What the task requires — Restate the data that follows exactly as it stands, beginning with the first line and ending with the line that contains "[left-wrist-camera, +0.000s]".

Source data
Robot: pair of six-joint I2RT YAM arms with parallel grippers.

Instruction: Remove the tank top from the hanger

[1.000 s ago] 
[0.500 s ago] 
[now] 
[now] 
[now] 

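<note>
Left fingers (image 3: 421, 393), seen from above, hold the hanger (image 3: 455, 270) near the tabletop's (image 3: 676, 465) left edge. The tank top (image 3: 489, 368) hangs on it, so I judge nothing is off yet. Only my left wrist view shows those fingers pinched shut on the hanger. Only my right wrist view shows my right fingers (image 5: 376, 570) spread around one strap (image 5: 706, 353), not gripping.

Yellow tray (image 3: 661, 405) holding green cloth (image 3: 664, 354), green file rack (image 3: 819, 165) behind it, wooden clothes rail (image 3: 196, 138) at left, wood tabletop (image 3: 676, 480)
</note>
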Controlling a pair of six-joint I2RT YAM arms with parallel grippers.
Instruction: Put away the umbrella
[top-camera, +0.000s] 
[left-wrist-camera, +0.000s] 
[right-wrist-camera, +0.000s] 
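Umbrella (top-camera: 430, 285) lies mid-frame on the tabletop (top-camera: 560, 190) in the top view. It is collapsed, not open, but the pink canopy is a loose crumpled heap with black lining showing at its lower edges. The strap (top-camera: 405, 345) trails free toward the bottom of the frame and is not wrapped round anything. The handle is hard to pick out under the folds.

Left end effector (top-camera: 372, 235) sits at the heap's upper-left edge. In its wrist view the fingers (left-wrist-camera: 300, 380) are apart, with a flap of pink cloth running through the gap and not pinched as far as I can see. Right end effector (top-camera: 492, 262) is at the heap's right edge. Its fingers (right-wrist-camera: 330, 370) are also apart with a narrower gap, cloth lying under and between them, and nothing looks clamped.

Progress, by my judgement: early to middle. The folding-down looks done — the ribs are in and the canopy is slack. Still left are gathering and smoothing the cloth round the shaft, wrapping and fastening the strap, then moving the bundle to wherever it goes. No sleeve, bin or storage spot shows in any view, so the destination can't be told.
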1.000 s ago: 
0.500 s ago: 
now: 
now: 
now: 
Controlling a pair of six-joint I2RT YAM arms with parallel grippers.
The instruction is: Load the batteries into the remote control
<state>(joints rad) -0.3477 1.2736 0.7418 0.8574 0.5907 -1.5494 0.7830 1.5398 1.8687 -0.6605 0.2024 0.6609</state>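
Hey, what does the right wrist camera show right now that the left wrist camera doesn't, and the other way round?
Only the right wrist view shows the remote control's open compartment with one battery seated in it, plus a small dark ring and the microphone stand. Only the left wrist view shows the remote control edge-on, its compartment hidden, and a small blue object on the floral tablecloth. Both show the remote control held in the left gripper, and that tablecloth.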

Response area —
Robot: pair of six-joint I2RT YAM arms with parallel grippers.

Instruction: Remove the tank top from the hanger

[1.000 s ago] 
[0.500 s ago] 
[now] 
[now] 
[now] 

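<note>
Left fingers (image 3: 421, 393), seen from above, hold the hanger (image 3: 455, 270) near the tabletop's (image 3: 676, 465) left edge. The tank top (image 3: 489, 368) hangs on it, so I judge nothing is off yet. Only my left wrist view shows those fingers pinched shut on the hanger. Only my right wrist view shows my right fingers (image 5: 376, 570) spread around one strap (image 5: 706, 353), not gripping.

Yellow tray (image 3: 661, 405) holding green cloth (image 3: 664, 354), green file rack (image 3: 819, 165) behind it, wooden clothes rail (image 3: 196, 138) at left, wood tabletop (image 3: 676, 480)
</note>
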Controlling a pair of six-joint I2RT YAM arms with parallel grippers.
Instruction: Put away the umbrella
[top-camera, +0.000s] 
[left-wrist-camera, +0.000s] 

The response is now finished.